### EXERCISE BRIEF
Your answer must be every line below, repeated exactly.

[Dataset excerpts]
+--

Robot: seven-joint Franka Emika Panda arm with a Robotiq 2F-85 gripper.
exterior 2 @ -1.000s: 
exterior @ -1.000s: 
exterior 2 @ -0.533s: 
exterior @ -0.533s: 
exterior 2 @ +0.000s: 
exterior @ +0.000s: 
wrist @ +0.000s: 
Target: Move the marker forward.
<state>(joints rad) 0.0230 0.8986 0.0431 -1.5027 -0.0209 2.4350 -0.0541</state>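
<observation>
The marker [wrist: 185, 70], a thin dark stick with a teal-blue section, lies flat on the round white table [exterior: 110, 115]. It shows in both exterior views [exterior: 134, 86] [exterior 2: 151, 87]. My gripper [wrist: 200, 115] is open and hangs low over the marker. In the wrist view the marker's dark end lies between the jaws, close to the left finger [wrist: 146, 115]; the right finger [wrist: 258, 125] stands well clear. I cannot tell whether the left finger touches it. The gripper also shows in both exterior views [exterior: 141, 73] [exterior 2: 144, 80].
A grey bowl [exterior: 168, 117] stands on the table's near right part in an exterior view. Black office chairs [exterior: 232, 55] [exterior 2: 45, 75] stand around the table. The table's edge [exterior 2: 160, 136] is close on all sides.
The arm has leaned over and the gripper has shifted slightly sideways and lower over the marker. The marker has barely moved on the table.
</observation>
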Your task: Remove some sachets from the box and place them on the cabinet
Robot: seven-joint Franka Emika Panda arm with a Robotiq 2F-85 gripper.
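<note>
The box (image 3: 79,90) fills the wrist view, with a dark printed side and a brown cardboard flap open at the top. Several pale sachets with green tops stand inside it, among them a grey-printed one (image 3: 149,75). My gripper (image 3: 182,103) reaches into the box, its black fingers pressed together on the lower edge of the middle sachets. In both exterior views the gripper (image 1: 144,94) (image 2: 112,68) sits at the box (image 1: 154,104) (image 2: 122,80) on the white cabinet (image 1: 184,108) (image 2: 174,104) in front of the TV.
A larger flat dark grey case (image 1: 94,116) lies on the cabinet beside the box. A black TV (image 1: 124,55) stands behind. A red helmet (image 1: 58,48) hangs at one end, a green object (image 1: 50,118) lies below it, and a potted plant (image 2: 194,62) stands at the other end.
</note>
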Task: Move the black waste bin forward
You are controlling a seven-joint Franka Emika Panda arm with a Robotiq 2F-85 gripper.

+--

### FINISHED TASK
Robot: seven-joint Franka Emika Panda arm with a Robotiq 2F-85 gripper.
exterior 2 @ -1.000s: 
exterior @ -1.000s: 
exterior 2 @ -0.533s: 
exterior @ -0.533s: 
exterior 2 @ +0.000s: 
exterior @ +0.000s: 
wrist @ +0.000s: 
Target: Move the marker forward.
<state>(joints rad) 0.0230 0.8986 0.0431 -1.5027 -0.0209 2.4350 -0.0541</state>
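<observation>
The marker [wrist: 185, 70], a thin dark stick with a teal-blue section, lies flat on the round white table [exterior: 110, 115]. It shows in both exterior views [exterior: 134, 86] [exterior 2: 151, 87]. My gripper [wrist: 200, 115] is open and hangs low over the marker. In the wrist view the marker's dark end lies between the jaws, close to the left finger [wrist: 146, 115]; the right finger [wrist: 258, 125] stands well clear. I cannot tell whether the left finger touches it. The gripper also shows in both exterior views [exterior: 141, 73] [exterior 2: 144, 80].
A grey bowl [exterior: 168, 117] stands on the table's near right part in an exterior view. Black office chairs [exterior: 232, 55] [exterior 2: 45, 75] stand around the table. The table's edge [exterior 2: 160, 136] is close on all sides.
The arm has leaned over and the gripper has shifted slightly sideways and lower over the marker. The marker has barely moved on the table.
</observation>
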Your task: Remove some sachets from the box and place them on the cabinet
Robot: seven-joint Franka Emika Panda arm with a Robotiq 2F-85 gripper.
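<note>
The box (image 3: 79,90) fills the wrist view, with a dark printed side and a brown cardboard flap open at the top. Several pale sachets with green tops stand inside it, among them a grey-printed one (image 3: 149,75). My gripper (image 3: 182,103) reaches into the box, its black fingers pressed together on the lower edge of the middle sachets. In both exterior views the gripper (image 1: 144,94) (image 2: 112,68) sits at the box (image 1: 154,104) (image 2: 122,80) on the white cabinet (image 1: 184,108) (image 2: 174,104) in front of the TV.
A larger flat dark grey case (image 1: 94,116) lies on the cabinet beside the box. A black TV (image 1: 124,55) stands behind. A red helmet (image 1: 58,48) hangs at one end, a green object (image 1: 50,118) lies below it, and a potted plant (image 2: 194,62) stands at the other end.
</note>
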Task: Move the black waste bin forward
You are controlling a seven-joint Franka Emika Panda arm with a Robotiq 2F-85 gripper.

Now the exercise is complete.